Requirement:
For the records below, output each line exactly as it appears, from the first through the line with "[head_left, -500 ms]".

Source material:
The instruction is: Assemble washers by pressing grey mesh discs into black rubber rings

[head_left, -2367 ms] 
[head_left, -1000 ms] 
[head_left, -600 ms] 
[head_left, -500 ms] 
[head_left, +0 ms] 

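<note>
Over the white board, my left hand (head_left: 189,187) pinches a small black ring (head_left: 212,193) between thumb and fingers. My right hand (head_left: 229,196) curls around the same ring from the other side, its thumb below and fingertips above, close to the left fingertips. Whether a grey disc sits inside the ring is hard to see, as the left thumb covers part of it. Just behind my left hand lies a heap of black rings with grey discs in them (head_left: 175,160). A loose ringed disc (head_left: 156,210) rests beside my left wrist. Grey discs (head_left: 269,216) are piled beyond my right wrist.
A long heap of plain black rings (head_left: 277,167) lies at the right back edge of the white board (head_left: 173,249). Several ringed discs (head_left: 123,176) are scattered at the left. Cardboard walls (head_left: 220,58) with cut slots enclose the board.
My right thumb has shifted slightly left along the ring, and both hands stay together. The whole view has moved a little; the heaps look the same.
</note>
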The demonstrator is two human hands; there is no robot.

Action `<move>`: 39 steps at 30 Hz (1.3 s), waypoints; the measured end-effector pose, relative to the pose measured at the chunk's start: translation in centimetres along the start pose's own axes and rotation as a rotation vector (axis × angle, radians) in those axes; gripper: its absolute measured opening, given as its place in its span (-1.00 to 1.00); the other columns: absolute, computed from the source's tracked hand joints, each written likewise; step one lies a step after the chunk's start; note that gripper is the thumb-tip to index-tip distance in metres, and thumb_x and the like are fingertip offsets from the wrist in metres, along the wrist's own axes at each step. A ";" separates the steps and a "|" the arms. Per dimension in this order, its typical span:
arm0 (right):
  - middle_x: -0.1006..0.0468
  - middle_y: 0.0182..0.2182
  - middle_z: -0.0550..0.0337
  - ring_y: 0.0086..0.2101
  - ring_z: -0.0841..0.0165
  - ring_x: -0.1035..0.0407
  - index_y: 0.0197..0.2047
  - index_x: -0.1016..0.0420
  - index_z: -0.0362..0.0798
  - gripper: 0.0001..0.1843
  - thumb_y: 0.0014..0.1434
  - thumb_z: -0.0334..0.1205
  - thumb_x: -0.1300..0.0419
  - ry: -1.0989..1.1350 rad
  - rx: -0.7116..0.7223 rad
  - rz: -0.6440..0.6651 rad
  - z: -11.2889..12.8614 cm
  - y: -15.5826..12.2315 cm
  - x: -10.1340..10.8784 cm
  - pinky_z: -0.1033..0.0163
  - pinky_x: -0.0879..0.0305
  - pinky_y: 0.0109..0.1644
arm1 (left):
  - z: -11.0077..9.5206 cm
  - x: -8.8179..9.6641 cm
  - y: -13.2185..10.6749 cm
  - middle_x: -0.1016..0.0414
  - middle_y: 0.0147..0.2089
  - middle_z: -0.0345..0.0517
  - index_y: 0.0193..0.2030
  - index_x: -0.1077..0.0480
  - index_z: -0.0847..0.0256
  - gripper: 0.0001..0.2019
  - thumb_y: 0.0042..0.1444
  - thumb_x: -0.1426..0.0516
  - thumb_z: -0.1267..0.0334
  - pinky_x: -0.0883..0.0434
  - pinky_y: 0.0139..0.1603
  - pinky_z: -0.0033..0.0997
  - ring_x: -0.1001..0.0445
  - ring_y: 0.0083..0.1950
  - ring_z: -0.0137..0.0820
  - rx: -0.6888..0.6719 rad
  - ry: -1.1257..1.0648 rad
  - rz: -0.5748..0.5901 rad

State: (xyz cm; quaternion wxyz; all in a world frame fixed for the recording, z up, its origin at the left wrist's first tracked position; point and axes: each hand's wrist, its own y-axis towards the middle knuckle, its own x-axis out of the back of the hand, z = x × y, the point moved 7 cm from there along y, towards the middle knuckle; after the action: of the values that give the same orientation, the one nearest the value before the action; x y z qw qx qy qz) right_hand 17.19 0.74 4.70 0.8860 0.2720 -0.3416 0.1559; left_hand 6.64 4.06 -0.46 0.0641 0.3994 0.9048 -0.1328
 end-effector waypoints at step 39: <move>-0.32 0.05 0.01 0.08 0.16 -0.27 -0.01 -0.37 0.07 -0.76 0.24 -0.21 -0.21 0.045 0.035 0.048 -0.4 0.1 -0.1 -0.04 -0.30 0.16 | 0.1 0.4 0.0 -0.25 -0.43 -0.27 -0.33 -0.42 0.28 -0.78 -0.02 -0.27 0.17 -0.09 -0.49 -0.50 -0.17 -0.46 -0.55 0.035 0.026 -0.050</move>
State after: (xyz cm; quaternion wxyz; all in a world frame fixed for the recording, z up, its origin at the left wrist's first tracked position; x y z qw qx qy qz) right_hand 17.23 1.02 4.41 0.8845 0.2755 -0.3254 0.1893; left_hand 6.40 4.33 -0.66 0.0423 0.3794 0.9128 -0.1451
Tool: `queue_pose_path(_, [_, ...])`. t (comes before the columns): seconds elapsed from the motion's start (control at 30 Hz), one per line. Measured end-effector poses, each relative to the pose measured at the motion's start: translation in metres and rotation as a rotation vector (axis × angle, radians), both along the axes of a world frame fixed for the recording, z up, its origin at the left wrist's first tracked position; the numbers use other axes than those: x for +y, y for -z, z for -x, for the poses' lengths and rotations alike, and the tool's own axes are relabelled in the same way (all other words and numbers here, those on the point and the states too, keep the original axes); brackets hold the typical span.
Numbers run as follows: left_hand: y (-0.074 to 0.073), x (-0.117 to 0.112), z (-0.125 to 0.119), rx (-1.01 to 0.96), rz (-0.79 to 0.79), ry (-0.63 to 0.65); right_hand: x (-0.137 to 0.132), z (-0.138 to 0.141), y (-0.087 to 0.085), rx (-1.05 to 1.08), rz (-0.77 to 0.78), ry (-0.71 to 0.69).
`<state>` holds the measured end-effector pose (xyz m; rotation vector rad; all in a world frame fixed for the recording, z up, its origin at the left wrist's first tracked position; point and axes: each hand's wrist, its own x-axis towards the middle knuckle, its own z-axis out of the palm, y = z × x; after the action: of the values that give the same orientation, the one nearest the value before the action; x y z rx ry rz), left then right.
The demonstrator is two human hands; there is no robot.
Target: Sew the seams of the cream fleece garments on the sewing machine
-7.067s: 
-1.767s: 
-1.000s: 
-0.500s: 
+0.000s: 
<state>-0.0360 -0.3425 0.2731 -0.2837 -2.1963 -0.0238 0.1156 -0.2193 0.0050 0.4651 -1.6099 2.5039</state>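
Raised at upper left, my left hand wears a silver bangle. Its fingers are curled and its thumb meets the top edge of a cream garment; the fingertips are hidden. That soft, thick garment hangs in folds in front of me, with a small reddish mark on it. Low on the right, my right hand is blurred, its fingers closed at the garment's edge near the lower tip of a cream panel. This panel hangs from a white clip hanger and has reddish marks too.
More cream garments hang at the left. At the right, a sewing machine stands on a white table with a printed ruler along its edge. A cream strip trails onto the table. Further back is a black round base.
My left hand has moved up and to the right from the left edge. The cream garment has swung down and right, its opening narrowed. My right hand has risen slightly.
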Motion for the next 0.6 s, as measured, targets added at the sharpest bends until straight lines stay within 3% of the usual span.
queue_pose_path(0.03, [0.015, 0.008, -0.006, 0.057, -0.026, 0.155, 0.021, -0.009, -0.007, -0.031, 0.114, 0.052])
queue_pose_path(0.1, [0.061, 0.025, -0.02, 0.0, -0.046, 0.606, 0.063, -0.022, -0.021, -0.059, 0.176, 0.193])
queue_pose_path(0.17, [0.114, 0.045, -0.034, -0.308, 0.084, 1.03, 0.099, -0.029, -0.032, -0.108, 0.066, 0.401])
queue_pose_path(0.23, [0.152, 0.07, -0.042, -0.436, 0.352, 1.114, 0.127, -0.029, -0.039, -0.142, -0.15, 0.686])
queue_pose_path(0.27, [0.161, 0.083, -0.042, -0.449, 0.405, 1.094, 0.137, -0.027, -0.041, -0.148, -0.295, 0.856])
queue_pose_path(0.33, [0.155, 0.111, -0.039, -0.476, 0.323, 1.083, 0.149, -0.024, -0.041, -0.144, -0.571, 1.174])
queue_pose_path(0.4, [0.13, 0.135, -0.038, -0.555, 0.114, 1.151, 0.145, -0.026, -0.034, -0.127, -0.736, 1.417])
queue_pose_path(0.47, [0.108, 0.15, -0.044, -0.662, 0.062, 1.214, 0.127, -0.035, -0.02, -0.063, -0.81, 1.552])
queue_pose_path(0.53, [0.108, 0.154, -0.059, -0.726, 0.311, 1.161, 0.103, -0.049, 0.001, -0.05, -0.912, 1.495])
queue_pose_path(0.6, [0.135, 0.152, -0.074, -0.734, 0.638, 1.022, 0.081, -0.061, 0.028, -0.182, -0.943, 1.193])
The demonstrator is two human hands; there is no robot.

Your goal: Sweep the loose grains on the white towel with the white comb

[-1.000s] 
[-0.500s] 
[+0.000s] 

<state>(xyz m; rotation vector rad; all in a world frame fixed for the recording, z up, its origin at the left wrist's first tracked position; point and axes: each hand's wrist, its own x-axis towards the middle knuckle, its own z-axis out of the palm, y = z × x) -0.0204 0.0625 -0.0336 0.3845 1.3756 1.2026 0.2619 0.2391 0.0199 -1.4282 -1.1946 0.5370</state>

Solved problem:
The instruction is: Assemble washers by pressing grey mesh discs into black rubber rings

[head_left, -2367 ms] 
[head_left, -1000 ms] 
[head_left, -600 ms] 
[head_left, -500 ms] 

This finishes the output for the exercise.